First of all…

of course..

1. It’s a Wonderful Life

Few films define Christmas like Frank Capra’s 1946 fantasy starring Jimmy Stewart as George Bailey, who, on the verge of committing suicide, is visited by an angel who shows him the true importance of his life.

2. National Lampoon’s Christmas Vacation

Rarely has a series’ third installment been the equal of its two predecessors, but such is the case with this threequel involving Clark (Chevy Chase), Ellen (Beverly D’Angelo), Audrey (Juliette Lewis), and Rusty Griswold’s (Johnny Galecki) mishap-besieged family get-together.

3. A Christmas Story

Nine years after Black Christmas, director Bob Clark made another holiday classic—albeit of a very different sort—with this beloved nostalgia-soaked saga of nine-year-old Ralphie Parker (Peter Billingsley), who wants nothing more for Christmas than an air rifle. If you have cable, it’ll no doubt be playing on a 24-hour loop on some Turner network this December 25.

4. White Christmas

Featuring a new version of the song from which the film gets its title (and which was originally sung by star Bing Crosby in Holiday Inn), this 1954 musical features Crosby and Danny Kaye as music-act partners who team up with two sisters (Rosemary Clooney and Vera-Ellen) to help their former military commander save his Vermont lodge.

5. Home Alone

Macaulay Culkin is forgotten by his family and forced to battle a couple of dimwit thieves (Joe Pesci and Daniel Stern) around Christmas in this enduring children’s adventure from director Chris Columbus and writer John Hughes.

6. Scrooged

Riffing on Dickens, Bill Murray is an arrogant and thoughtless TV executive who, while planning to stage a live production of A Christmas Carol, winds up living out a crazed variation of that very story in Richard Donner’s amusing update.

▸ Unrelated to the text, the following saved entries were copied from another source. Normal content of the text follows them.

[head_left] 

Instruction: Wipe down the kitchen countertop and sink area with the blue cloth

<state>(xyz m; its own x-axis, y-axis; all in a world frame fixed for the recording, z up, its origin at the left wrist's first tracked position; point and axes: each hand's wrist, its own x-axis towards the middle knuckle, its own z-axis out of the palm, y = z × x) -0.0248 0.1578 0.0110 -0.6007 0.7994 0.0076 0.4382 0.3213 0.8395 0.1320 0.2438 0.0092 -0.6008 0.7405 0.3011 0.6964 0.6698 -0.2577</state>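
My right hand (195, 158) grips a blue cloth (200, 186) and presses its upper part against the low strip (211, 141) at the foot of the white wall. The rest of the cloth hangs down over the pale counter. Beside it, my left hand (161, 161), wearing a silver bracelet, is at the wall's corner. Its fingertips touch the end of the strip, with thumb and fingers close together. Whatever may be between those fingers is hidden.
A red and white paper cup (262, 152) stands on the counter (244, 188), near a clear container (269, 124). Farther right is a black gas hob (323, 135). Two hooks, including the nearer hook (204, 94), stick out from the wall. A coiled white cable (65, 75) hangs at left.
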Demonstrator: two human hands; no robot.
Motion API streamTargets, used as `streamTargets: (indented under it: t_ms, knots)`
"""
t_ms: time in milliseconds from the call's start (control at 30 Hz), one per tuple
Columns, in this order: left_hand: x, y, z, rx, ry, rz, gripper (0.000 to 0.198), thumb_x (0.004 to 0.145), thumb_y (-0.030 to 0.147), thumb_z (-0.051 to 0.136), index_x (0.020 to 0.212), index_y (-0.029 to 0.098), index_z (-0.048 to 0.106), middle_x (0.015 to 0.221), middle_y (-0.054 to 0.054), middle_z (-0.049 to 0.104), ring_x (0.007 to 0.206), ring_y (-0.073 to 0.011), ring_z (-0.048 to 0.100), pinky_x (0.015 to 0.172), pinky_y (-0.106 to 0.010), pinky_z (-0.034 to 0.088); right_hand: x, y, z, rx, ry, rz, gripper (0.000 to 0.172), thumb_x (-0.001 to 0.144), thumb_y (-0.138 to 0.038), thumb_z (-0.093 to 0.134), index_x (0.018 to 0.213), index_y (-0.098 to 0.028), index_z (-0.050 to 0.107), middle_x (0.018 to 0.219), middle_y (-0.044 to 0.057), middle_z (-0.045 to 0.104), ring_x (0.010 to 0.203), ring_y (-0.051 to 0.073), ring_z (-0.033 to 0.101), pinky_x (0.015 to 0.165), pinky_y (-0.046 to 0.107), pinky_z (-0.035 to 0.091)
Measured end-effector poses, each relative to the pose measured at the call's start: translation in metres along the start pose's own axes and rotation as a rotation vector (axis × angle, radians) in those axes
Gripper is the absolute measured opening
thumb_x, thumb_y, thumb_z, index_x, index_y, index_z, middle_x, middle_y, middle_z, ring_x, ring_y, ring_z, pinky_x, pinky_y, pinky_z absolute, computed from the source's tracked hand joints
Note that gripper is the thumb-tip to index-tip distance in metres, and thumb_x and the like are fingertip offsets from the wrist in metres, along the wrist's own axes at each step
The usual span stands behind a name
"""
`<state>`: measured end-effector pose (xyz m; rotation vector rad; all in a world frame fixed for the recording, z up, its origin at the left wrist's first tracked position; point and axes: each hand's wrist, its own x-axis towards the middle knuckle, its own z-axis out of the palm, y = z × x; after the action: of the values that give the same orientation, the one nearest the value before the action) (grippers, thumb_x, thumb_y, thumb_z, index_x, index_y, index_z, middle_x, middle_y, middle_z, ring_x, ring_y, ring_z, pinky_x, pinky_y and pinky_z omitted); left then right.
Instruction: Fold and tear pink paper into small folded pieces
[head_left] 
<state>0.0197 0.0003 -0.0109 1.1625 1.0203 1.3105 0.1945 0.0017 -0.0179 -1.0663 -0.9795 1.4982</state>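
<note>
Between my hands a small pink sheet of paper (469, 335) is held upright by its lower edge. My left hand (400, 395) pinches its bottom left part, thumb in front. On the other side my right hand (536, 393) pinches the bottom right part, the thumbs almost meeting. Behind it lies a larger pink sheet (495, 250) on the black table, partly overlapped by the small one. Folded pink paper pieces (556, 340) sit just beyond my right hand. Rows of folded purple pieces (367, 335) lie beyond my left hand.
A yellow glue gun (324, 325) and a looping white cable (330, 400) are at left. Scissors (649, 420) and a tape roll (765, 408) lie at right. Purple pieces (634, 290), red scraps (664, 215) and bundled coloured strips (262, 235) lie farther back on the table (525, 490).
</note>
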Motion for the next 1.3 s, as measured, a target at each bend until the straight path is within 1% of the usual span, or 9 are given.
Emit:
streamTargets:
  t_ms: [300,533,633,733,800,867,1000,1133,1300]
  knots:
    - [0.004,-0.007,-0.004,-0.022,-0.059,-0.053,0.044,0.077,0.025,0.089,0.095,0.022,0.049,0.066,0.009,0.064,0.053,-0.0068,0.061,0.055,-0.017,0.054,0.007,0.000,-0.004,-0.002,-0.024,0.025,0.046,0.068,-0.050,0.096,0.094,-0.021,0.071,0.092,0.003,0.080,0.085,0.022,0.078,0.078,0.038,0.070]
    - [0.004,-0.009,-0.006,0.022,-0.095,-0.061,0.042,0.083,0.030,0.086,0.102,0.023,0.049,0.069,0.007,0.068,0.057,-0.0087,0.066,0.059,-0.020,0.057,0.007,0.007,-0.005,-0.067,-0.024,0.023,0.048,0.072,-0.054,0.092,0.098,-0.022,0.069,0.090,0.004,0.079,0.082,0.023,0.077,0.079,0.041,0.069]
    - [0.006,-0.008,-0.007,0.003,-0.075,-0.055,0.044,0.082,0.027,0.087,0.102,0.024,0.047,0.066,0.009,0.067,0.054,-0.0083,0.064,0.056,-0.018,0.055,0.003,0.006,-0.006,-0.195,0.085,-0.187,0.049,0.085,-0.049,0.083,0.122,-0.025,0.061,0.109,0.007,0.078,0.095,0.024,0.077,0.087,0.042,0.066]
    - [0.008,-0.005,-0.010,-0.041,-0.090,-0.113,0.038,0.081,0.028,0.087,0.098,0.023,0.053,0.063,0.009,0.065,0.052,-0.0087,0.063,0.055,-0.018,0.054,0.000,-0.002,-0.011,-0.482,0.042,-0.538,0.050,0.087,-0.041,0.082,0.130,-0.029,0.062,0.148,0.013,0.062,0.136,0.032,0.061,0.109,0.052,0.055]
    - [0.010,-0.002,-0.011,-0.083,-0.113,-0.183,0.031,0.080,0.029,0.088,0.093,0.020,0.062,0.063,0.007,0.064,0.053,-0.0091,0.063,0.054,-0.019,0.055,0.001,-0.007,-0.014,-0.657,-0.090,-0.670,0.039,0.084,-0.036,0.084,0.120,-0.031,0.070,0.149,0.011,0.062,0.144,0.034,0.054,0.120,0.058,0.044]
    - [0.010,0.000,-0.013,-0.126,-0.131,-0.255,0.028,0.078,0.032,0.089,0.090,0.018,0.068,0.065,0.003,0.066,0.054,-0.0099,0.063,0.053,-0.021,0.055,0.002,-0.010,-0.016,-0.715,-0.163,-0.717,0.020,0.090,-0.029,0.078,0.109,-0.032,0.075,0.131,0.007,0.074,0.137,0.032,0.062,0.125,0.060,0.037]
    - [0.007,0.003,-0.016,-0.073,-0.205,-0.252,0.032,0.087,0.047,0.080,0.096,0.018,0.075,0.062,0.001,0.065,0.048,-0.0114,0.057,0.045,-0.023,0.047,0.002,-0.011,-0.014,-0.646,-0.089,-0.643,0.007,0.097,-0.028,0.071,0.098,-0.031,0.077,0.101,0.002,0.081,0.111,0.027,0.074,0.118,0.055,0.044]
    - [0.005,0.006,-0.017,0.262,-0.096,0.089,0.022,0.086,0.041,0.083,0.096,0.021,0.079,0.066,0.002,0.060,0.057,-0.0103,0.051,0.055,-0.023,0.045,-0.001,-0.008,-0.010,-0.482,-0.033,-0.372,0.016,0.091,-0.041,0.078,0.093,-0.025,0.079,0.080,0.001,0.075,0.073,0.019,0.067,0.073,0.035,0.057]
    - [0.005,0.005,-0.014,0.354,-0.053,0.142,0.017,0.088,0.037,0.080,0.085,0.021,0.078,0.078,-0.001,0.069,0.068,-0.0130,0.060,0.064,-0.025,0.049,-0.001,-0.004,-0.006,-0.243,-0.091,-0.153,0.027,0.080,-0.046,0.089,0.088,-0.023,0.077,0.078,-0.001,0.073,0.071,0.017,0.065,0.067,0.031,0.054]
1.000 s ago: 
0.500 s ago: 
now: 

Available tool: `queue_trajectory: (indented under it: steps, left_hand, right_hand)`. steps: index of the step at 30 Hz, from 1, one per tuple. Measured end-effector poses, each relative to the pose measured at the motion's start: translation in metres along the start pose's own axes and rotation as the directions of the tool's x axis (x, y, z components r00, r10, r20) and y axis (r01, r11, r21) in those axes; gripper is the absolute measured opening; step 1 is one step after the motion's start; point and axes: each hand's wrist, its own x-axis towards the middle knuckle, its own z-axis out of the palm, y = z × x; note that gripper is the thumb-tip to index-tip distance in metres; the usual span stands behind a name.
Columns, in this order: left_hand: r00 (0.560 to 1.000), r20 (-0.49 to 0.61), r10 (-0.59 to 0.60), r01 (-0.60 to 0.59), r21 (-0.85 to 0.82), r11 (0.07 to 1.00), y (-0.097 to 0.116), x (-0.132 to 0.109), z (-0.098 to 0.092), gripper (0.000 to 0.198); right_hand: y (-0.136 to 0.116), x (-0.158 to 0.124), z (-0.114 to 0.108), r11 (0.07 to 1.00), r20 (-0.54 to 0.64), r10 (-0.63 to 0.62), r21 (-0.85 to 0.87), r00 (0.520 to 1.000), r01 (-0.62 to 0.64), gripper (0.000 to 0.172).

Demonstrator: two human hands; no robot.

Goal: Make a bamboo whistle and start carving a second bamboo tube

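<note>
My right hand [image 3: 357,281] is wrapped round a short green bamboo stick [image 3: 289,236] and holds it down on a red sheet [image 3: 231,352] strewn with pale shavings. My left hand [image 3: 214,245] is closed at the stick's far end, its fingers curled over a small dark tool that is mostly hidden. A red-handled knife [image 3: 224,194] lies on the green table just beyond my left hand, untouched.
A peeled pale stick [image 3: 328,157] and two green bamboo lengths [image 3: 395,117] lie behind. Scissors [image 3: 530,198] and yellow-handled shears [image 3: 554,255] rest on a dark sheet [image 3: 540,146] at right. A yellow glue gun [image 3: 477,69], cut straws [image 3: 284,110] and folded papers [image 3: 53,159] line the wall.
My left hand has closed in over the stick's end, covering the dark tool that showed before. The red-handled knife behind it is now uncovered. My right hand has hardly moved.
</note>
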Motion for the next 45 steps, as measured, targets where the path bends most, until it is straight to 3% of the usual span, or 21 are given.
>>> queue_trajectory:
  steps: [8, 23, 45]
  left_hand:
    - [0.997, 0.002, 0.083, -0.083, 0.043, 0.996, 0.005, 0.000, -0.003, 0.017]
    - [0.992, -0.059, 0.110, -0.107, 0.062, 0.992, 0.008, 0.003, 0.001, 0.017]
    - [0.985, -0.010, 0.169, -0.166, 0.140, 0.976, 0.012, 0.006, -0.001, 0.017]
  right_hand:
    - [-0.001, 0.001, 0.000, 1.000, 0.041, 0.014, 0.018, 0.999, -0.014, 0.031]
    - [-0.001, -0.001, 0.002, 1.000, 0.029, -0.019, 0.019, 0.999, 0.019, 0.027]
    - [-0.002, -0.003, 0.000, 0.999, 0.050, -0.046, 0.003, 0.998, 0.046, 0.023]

7. The Nightmare Before Christmas

Tim Burton produced this dark and malevolent stop-motion fable, which charts the odyssey of Jack Skellington after he inadvertently winds up traveling from his Halloween Town home to the decidedly less spooky Christmas Town.

8. Miracle on 34th St.

You can’t go wrong with this perennial Christmas staple about the trial of a man claiming to be Santa Claus (the original is great, but the 1994 remake starring Richard Attenborough and Mara Wilson is pretty good, too).

9. Bad Santa

Billy Bob Thornton’s thieving department store Santa injects some nasty deviancy into the Yuletide season in this uproarious black comedy from director Terry Zwigoff.

10. The Muppet Christmas Carol

Jim Henson died during pre-production of this 1992 film, but his spirit lives on in its seamless blend of zaniness and heart–both of which help make this musical Dickens adaptation an underrated triumph.

11. A Christmas Carol

Still the finest adaptation of Charles Dickens’ legendary tale, this superb 1951 feature charts the familiar Christmas Eve ordeal of nasty miser Ebenezer Scrooge (Alastair Sim), who’s visited by the ghosts of Christmas past, present, and future.

12. The Nightmare Before Christmas

It’s a debate for the ages: is The Nightmare Before Christmas a Halloween movie or a Christmas movie? For the sake of this conversation, we’re going with Christmas. The Tim Burton specialty is a masterful work of visual tricks and treats, in a creepy way that only he can accomplish. As long as he’s as charming at Nightmare is, we’re okay with a skeleton Santa showing up on Christmas.

13. The Apartment

A single man (Jack Lemmon) lets his co-workers use his residence for their affairs—but then falls in love with his boss’s mistress (Shirley MacClaine). Billy Wilder’s 1960 comedy won the Academy Award for Best Picture, with good reason: It’s one of American cinema’s all-time greats. And that, in turn, makes it one of the all-time great Christmas movies as well, given that its tale of loneliness and love takes place on and around December 25.

14. Elf

Will Ferrell is a clownish orphan raised by Santa and his elves in the North Pole who journeys to New York City to locate his biological father–a cynical book publisher played by James Caan–in this absurd (and surprisingly sweet) fish-out-of-water fantasy.

15. A Charlie Brown Christmas

Listen. Charlie Brown is an institution, and can you really say it’s the holiday season if the Peanuts theme hasn’t played in a Starbucks near you? After finding himself in a bout of seasonal depression (relatable), Charlie Brown tries to put together a Christmas play before Linus reminds him what the true meaning of Christmas is.